[Arches] Re: Adapting the Lincoln HER reference data and resource models

Adam Cox Mon, 22 Jan 2018 10:06:44 -0800

Hi David, I apologize for the late response to this. First, I just wanted 
to say that I'm glad you have found those scripts to be helpful, but they 
do have a limitation that may affect your workflow: At present, there is no 
way to create a hierarchical concept structure. As you can tell from 
looking at the CSVs, there is no way to indicate that a given concept 
should be created as a child of another concept; they are all created equal 
and added to the concept collection that is named after the CSV.


I would really like to add this capability to that script, because it's the 
kind of thing that would be a very helpful utility to have within arches, 
for example, it could be implemented as something like:

    python manage.py make_thesaurus -s path/to/csv/directory

etc.

I have added an issue on the fpan-data 
repo https://github.com/legiongis/fpan-data/issues/4 to at least record my 
thoughts on this. Feel free to chime in on there if you like.

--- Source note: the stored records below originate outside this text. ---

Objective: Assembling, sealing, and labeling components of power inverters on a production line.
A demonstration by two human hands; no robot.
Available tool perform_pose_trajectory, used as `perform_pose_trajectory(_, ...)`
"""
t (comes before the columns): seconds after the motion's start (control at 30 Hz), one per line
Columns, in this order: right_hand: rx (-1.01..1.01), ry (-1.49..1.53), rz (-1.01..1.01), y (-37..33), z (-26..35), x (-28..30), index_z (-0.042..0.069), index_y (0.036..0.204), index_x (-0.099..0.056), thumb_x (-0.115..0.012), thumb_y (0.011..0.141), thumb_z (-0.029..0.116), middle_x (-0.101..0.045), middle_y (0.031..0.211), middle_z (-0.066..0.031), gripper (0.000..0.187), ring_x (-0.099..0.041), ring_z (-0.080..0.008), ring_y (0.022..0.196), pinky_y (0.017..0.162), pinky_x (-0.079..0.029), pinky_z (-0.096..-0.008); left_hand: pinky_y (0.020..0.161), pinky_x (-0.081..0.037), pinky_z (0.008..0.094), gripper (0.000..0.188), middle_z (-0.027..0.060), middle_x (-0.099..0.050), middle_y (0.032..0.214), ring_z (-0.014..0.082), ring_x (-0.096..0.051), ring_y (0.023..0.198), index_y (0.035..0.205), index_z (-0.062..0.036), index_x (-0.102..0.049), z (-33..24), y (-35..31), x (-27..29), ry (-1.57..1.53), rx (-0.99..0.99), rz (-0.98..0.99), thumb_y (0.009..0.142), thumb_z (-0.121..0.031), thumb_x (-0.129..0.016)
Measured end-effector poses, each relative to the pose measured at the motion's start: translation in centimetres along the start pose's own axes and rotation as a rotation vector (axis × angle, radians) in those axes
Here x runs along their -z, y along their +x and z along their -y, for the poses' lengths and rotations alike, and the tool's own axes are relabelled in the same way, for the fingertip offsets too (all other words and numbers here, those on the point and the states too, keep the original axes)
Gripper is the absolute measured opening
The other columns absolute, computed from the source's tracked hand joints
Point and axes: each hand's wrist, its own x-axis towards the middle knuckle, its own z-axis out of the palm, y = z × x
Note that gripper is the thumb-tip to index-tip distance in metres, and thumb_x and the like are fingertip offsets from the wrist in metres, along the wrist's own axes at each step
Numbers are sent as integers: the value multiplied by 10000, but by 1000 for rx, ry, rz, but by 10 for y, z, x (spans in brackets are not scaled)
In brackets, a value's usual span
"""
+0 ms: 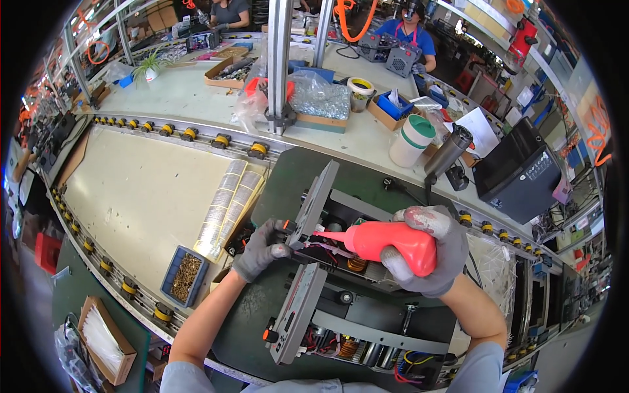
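Grey-blue sleeves [475, 367] frame the lower edge of my remote view, just behind an open electronic unit [377, 337] whose grey front panel leans over the dark green mat [239, 334]. Beyond it, I have the gloved right hand [449, 252] clamped around a red squeeze bottle [393, 243], fingers and thumb closed on its body, above the exposed insides of a second open unit [360, 206]. The bottle lies tilted toward horizontal, its thin nozzle pointing left at the inner face of that unit's upright panel [320, 196]; whether the tip touches, I cannot tell. At the panel's outer side, near a small orange-and-black knob [288, 225], I have the gloved left hand [259, 252], thumb apart from the bent fingers; whether they grip the panel or merely rest at its edge, I cannot tell.

Left of the mat, a blue tray [168, 270] holds small brassy parts [185, 276], near silvery printed sheets [226, 206]. A line of yellow-and-black rollers [223, 141] curves past behind them. On the pale bench [190, 105] across the rollers, I make out a white jar [407, 147] with a green lid, and a black box [521, 177] to its right. Farthest back, a co-worker in blue [426, 40] sits behind grey boxy units [401, 60].
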Motion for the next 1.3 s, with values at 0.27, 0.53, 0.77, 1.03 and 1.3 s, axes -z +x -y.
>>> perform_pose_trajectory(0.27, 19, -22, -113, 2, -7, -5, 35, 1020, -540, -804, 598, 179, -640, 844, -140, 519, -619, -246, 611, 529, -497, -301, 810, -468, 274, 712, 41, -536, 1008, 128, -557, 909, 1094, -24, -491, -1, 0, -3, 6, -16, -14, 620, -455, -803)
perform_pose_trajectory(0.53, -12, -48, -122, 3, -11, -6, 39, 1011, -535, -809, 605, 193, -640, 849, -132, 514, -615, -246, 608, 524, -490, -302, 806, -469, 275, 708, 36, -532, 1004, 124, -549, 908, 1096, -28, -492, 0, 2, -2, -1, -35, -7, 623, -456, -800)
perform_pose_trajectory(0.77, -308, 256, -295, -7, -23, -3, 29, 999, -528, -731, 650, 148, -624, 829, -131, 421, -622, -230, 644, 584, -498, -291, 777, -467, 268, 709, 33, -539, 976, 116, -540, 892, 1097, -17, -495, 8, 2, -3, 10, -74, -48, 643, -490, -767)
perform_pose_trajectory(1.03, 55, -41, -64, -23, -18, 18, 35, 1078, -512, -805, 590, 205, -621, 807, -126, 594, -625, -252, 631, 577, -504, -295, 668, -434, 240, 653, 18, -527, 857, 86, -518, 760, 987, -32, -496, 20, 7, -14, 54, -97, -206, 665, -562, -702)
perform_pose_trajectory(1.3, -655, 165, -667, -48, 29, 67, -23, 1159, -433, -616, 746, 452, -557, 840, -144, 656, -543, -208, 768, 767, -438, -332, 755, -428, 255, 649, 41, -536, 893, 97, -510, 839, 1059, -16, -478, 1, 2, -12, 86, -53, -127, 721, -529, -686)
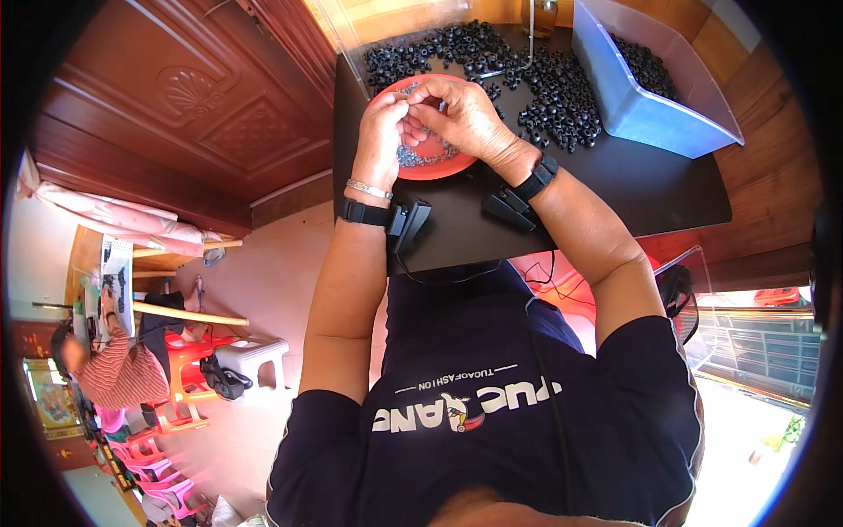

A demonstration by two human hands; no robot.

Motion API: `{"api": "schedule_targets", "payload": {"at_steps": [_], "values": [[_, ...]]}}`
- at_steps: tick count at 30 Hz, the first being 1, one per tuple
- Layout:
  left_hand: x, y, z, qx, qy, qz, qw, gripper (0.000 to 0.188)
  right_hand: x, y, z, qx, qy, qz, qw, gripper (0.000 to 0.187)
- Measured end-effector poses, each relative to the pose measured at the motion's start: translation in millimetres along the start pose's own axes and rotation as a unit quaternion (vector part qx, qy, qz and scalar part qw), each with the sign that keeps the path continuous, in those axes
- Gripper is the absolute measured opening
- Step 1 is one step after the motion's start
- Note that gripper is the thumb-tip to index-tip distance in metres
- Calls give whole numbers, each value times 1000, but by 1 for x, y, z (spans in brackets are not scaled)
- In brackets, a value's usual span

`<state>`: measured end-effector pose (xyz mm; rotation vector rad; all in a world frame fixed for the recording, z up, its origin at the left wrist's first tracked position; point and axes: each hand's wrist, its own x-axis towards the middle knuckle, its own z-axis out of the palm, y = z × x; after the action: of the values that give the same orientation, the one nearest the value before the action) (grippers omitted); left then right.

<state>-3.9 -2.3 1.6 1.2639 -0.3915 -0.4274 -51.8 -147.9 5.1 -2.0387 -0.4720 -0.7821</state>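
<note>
Both hands meet over a round red plate (450, 169) holding many small shiny metal pieces (408, 158). My left hand (383, 132) is at the plate's left side, its thumb and forefinger pressed together and the other fingers curled. From the right, my right hand (467, 119) reaches across with thumb and fingertips pinched close to the left fingertips. Whatever lies between the fingers is too small to make out. Beyond the plate and to its right, small black ring-like parts (562, 98) lie in a loose heap on the dark table (615, 189).
A translucent bluish bin (654, 119) with more black parts stands at the back right. Black devices (411, 221) are strapped at both wrists, with a cable hanging below. Another person (123, 369) sits far left near red and pink stools (167, 474). A brown door (193, 105) is beside the table.
</note>
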Motion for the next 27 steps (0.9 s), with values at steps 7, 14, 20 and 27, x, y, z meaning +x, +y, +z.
{"api": "schedule_targets", "payload": {"at_steps": [7, 14, 20, 27], "values": [[1, -1, 0, 6, 6, -2, 1000, 20, -1, -3, -2, 13, -18, 35, 999, 14], [3, -2, -5, 25, -26, -6, 999, 21, -2, -2, 0, 14, -13, 29, 999, 13], [2, -2, -7, 31, -27, -2, 999, 22, -1, -3, 0, 28, -12, 39, 999, 13], [2, -2, -1, 19, 1, 5, 1000, 21, -2, -2, -1, 19, -15, 33, 999, 14]]}}
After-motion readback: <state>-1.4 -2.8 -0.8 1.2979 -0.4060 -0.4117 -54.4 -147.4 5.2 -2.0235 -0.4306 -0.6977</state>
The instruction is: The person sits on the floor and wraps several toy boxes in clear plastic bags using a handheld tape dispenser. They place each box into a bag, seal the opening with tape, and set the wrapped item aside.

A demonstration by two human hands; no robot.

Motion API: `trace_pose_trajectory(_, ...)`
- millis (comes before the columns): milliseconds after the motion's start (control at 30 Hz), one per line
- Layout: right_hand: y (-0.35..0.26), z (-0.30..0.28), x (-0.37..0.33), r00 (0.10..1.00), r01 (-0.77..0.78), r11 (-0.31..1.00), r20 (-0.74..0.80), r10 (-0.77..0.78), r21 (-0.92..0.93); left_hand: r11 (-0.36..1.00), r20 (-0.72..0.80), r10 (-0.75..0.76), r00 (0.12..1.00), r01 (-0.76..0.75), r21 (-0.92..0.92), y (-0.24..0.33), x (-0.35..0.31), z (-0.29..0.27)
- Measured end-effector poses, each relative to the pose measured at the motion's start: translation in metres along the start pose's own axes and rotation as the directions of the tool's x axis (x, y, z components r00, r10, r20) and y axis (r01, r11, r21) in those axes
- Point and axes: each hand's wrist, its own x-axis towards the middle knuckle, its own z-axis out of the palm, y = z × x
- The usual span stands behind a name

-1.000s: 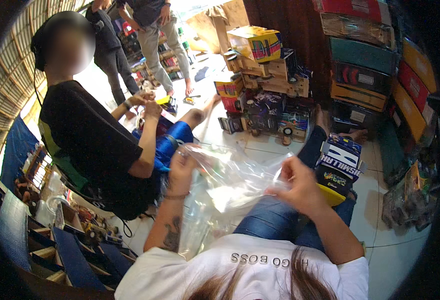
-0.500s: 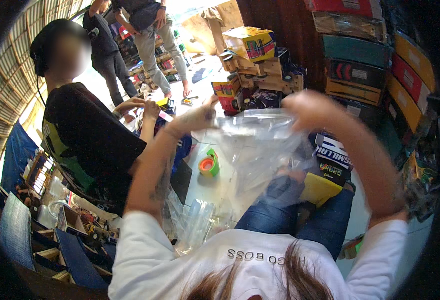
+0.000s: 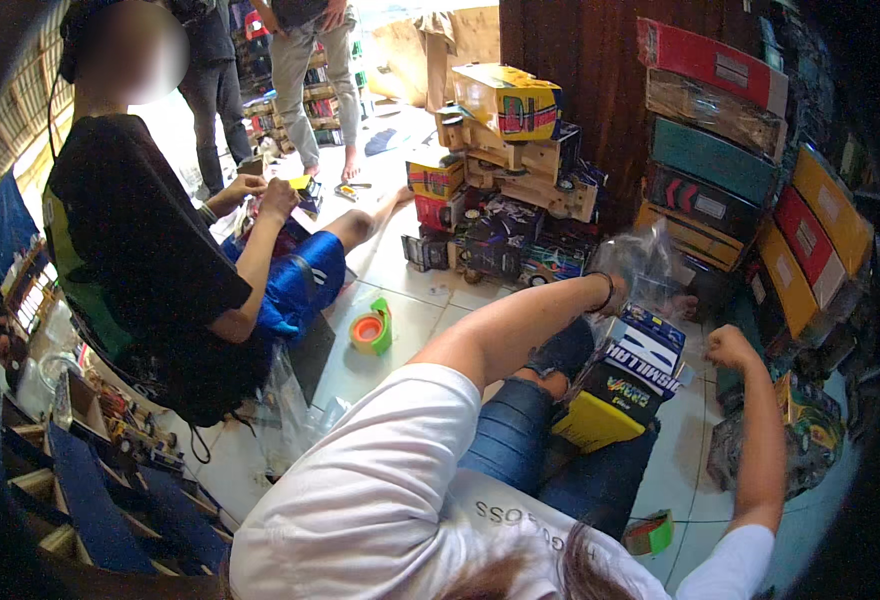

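My left hand (image 3: 624, 284) reaches across in front of me to a crumpled clear plastic bag (image 3: 648, 252). The bag surrounds or covers the hand, so its fingers are hidden. To the right, my right hand (image 3: 730, 348) is curled into a fist, apart from the bag; whatever it may hold does not show. A toy truck (image 3: 615, 388), yellow at one end and dark with printed panels, rests on my jeans-clad legs, below both hands.
Stacked toy trucks (image 3: 505, 180) stand ahead, with coloured toy truck bodies (image 3: 715, 145) piled at right. A green tape dispenser (image 3: 372, 328) lies on the tiles; another (image 3: 650, 533) is near my right side. A person (image 3: 140, 240) sits at left; two others stand behind.
Both hands stretched the bag ahead of me before. Now the left hand and the bag have swung right, and the right hand is lower and farther right, apart from the bag.
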Motion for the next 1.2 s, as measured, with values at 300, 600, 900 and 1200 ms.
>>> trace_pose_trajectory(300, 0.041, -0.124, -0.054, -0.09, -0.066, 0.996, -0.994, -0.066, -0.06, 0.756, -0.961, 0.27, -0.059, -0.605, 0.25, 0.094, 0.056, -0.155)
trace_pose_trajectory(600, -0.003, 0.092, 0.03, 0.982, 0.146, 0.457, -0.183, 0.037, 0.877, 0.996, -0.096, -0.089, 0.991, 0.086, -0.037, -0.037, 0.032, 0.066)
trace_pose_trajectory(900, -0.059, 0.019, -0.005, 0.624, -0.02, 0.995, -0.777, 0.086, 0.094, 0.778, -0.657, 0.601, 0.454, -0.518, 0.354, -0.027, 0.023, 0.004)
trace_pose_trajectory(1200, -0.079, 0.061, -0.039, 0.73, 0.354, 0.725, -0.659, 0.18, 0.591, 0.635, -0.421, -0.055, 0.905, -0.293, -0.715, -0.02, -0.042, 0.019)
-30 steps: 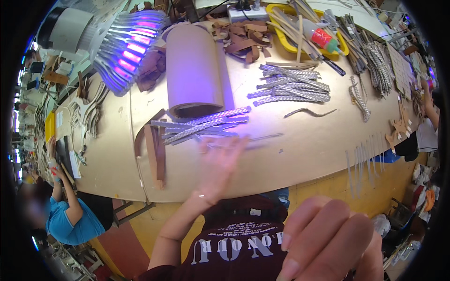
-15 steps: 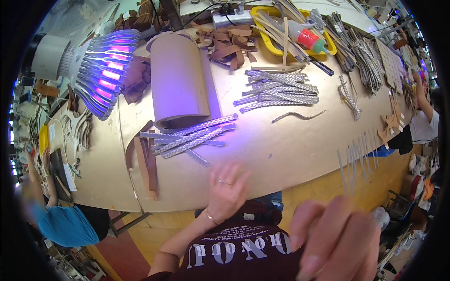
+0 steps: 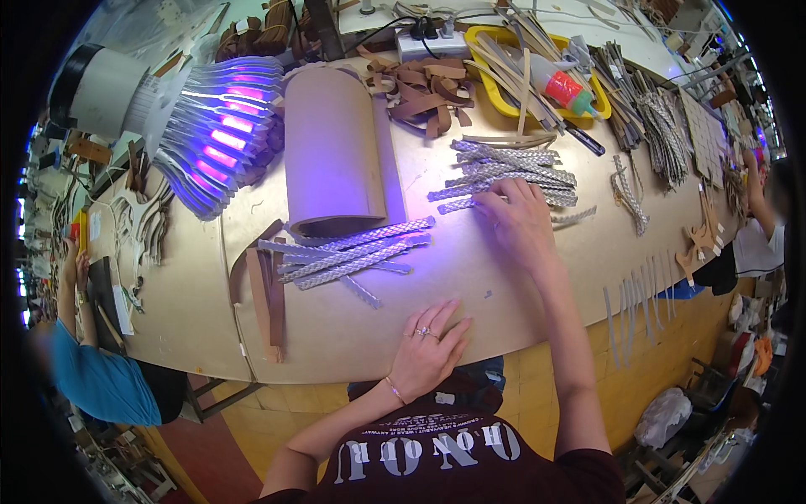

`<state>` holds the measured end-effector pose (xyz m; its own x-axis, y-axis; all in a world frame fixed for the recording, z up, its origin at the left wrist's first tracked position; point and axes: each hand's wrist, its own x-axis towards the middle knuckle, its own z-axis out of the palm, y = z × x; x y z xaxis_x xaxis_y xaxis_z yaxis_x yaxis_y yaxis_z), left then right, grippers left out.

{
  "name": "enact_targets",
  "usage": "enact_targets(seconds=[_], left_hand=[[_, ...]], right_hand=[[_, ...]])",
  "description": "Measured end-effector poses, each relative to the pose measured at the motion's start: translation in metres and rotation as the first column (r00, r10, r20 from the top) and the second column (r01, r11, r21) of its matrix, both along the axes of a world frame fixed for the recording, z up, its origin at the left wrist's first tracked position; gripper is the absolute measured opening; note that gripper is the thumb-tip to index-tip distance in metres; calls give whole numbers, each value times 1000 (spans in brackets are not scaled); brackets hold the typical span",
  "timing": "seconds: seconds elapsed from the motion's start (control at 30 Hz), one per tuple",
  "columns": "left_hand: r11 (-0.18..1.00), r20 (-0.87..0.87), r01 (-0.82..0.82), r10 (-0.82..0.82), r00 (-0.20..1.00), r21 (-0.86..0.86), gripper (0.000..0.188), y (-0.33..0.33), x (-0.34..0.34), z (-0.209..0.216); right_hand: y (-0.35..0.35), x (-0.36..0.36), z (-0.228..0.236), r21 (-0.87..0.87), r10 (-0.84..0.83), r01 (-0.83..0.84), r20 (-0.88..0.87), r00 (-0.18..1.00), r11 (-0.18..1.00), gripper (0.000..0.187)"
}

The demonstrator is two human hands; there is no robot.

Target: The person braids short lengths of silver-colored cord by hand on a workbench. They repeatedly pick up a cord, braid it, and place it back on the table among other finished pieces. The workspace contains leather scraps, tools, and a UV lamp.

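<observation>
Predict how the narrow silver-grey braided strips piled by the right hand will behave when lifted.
The silver-grey braided strips probably bend rather than snap, given their woven texture. They look light for their length, being slender. Because they overlap and cross, lifting one may drag its neighbours.

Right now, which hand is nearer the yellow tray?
The right hand, at braided strips in front of the yellow tray; the left hand is farther off, near the table edge.

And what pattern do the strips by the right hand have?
The strips have a braided pattern in silvery grey; the head view shows it.
</observation>
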<state>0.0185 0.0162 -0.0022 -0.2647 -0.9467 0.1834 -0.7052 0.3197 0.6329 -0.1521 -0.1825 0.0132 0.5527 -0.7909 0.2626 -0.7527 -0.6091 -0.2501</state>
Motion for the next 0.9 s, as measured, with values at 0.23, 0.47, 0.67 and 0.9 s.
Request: enact_targets(seconds=[0.23, 0.47, 0.67, 0.9], left_hand=[[999, -20, 19, -20, 1000, -47, 34, 1, 4, -2], [975, 56, 74, -63, 996, -207, 44, 15, 5, 7], [996, 253, -7, -15, 967, 85, 71, -6, -4, 1], [985, 262, 2, -48, 964, 175, 78, -11, -1, -3]], right_hand=[[-13, 17, 21, -106, 21, -18, 34, 999, 994, 12], [66, 4, 65, 404, 59, -78, 59, 996, 911, 11], [88, -3, 31, 416, -151, 117, 50, 987, 902, 14], [109, -76, 36, 196, -582, 552, 153, 799, 810, 22]])
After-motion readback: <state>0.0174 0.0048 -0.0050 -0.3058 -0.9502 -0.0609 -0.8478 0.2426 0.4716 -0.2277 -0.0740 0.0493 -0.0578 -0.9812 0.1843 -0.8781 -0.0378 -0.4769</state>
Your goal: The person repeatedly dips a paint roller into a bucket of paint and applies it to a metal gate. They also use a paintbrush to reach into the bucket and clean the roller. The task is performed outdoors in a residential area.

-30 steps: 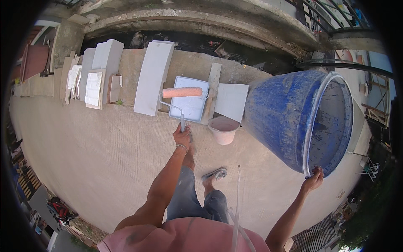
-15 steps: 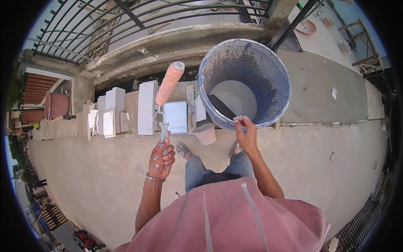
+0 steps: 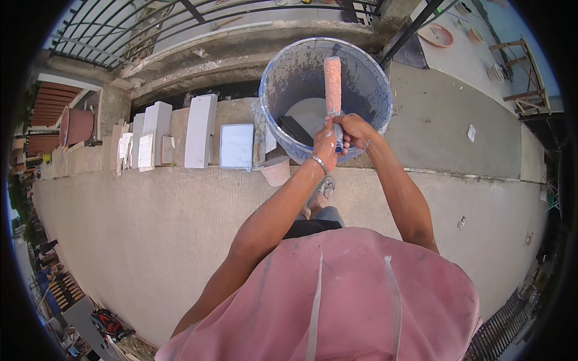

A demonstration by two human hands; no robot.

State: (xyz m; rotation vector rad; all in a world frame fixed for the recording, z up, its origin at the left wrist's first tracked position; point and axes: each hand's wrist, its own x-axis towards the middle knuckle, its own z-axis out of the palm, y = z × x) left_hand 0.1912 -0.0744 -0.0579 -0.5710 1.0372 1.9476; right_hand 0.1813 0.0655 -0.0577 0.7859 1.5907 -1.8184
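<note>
A paint roller (image 3: 333, 84) with a fuzzy salmon-pink sleeve points away from me over the large blue-rimmed bucket (image 3: 269, 123). My left hand (image 3: 326, 148) is wrapped round its speckled handle. From the other side, my right hand (image 3: 356, 130) closes on the roller where the handle meets the frame, and its fingers partly cover the grip. Both hands are above the bucket's near rim. Greyish liquid (image 3: 310, 110) lies at the bottom of the bucket. A dark flat bar (image 3: 295, 129) leans inside against the near left wall.
Left of the bucket stand a small pinkish pail (image 3: 276, 172), a pale blue-white square lid or tray (image 3: 236, 146) and white blocks (image 3: 200, 129). A low concrete ledge with a black metal railing (image 3: 198, 13) runs behind. A wooden frame (image 3: 525, 78) stands far right.
The roller has swung right from beside the bucket to over it, in my left hand. My right hand has left the rim and joined it on the roller. My view has shifted right.
</note>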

That said, your best bet with your current endeavor would be, as Ryan 
suggests, to load DISCO, delete the resources, and then load your CSV using 
Lincoln terminology. As Ryan mentioned, you should be able to use the 
prefLabels for the concepts, instead of the UUIDs. For example, just put 
"Primary" in for name type, not the UUID for the Value that "Primary" 
represents (which is what is listed in the Assets_concepts.json file).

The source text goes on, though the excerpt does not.